Metalfan: Why and how did the 2009 reunion happen?
Kenn Nardi: We were asked to play at the KEEP IT TRUE XIII festival in Germany. All four original members were in St. Louis at that time and Kevin & John had even played together in a 70s/‘80s cover band for a few years. We thought it would be a fun opportunity to play together again since we had all walked away so abruptly back in 1993.

Metalfan: In my opinion the "Hindsight: Suffering Hour & Reason Revisited" release is very beneficial for your fans, because now they can hear your first two albums with a new and modern sound. How was it for you to re-visit those old songs?
Kenn Nardi: It was great for me personally and I think the other guys enjoyed it as well. Everyone was more or less happy with the new recordings and no one could argue that most of material comes across much better this time. We had always been unhappy with the way we had to rush those early albums and the poor production that was a result of many different things. Revisiting songs written and played twenty years early was a challenge, I must admit. We aren’t nineteen and twenty years old any more and that stuff was FAST, haha. I think we did a pretty good job breathing new life into those old songs, all things considered and I am very thankful we finally had the opportunity to re-record them.

Metalfan: How were the live concerts played during the last three years? How was it to meet the audience again and how different is your audience today compared to the old days?

Kenn Nardi: It was amazing to play these songs live once again. Some of the fans were old friends, some were brand new and had only discovered us after the beak-up, but all of them were very excited and enthusiastic and we were honored we had the chance to play for them. It was a dream come true for us after all these years and the shows were very emotional for us and the fans. The people who do to get into our music tend to connect with us through it on a very personal level and everyone we met felt like an old friend. It was an incredible feeling to know that people still enjoyed ANACRUSIS so many years later. I would never have thought that would be the case back when we broke up.

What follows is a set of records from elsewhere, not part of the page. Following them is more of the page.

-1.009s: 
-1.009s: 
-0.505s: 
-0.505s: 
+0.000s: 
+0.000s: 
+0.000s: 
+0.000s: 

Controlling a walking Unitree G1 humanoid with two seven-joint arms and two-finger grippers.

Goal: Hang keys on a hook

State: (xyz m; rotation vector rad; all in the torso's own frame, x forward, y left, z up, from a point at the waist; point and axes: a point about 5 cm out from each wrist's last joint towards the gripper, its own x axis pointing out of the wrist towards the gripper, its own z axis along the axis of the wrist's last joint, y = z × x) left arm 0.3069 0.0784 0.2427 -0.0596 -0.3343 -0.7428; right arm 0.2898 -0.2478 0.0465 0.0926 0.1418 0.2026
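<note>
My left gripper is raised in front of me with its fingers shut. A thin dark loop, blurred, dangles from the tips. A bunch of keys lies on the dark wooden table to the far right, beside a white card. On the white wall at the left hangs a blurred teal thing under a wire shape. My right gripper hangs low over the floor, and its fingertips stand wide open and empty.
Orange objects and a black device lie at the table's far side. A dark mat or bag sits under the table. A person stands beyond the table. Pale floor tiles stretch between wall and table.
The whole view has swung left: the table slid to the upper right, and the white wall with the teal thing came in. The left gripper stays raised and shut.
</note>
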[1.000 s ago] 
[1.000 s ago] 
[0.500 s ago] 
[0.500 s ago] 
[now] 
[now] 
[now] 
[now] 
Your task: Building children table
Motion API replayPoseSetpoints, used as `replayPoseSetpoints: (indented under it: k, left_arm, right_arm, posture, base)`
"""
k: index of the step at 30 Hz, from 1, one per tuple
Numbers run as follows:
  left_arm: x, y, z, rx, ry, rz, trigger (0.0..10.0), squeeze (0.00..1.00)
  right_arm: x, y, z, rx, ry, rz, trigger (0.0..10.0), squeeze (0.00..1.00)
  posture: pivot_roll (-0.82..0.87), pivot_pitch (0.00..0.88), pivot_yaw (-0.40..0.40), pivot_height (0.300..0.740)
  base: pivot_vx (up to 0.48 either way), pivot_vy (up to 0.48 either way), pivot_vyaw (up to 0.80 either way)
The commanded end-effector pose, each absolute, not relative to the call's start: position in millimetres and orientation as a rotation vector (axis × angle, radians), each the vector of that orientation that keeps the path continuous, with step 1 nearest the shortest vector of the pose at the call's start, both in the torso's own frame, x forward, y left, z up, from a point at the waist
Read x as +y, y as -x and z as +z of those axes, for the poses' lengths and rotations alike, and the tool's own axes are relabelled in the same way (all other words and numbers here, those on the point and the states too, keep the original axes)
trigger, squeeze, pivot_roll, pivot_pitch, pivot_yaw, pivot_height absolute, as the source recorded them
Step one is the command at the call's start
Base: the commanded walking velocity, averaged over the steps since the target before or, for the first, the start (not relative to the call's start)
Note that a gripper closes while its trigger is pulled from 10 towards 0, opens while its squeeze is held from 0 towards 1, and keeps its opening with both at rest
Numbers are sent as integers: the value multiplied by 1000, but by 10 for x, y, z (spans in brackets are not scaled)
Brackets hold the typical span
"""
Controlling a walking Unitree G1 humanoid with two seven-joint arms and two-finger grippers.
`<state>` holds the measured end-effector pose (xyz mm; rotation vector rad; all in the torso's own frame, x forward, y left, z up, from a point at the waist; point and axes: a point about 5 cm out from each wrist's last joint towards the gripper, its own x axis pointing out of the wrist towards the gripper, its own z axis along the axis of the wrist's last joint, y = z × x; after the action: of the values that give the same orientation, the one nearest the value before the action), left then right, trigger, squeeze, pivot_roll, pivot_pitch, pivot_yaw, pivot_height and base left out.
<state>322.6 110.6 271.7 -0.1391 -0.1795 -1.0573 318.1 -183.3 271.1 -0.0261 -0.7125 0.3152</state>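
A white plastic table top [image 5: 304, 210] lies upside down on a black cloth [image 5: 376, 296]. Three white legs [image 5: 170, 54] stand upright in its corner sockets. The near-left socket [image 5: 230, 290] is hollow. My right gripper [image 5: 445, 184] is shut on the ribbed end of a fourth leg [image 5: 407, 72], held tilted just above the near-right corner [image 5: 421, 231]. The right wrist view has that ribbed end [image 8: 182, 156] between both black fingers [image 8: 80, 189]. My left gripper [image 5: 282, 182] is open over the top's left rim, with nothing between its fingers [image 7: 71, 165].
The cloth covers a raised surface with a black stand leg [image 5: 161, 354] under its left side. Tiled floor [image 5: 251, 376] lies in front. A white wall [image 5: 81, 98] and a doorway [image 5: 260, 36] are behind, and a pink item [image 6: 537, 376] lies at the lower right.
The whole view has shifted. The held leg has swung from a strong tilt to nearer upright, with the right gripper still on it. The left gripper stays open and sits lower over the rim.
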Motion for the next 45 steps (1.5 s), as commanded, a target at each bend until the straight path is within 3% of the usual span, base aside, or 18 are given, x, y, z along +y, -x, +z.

Metalfan: What are your plans for the near future? The band has released a new song in 2010, are there more to follow? Maybe a full length album?
Kenn Nardi: After our St. Louis reunion show and the KEEP IT TRUE festival in April of 2010, our guitarist Kevin decided he did not want to play any more shows. We did go on to play a few more times with a friend of the band filling in on guitar (including the ROCK HARD Festival in Germany and the ALCATRAZ METAL FESTIVAL in Belgium last summer), but we have no plans at all to continue at this point.
John, Mike and I had begun writing music during 2009 & 2010 and we had between twenty and thirty songs in the works, but no one really has the time to put in the band these days, so I doubt there will be another album or anything like that. I may record some of these songs on my own, but that depends on whether or not I am inspired enough to so it. Right now I am not, but who knows? Playing again has been great, but we never intended to try a full reunion or to fully resurrect the band. We are all very different people these days and our differences musically and otherwise have only widened over the years making it very difficult to work together in a productive, creative way. There would really be no point in trying to fake it for the sake of a new album or any other reason, so I’m afraid that ANACRUSIS will have to once again exist only in the past.

Metalfan: Thank you for your time, I wish you good luck in your personal life, and I hope to hear about Anacrusis in the near future, because I always thought this band hasn’t said its last word yet. Cheers.
Kenn Nardi: I wish you the same and thanks for the interview.